__TRY IT__. Each line from the one containing "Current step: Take" through the end of the data is to be written out exactly, and nothing more.

------------------------------------------------------------

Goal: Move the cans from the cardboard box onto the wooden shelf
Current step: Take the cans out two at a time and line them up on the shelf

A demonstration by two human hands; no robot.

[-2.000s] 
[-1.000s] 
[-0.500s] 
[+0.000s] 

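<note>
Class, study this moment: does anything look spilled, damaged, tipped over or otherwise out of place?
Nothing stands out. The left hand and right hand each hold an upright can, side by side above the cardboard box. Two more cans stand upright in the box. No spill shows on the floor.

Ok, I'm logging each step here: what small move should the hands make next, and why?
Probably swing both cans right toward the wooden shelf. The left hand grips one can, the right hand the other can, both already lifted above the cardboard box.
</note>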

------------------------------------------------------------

__WRITTEN SOLUTION__.
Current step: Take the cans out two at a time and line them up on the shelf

A demonstration by two human hands; no robot.

[-2.000s] 
[-1.000s] 
[-0.500s] 
[+0.000s] 

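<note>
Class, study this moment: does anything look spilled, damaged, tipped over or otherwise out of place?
Nothing stands out. The left hand and right hand each hold an upright can, side by side above the cardboard box. Two more cans stand upright in the box. No spill shows on the floor.

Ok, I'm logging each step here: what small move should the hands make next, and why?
Probably swing both cans right toward the wooden shelf. The left hand grips one can, the right hand the other can, both already lifted above the cardboard box.
</note>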

The exercise is fully answered.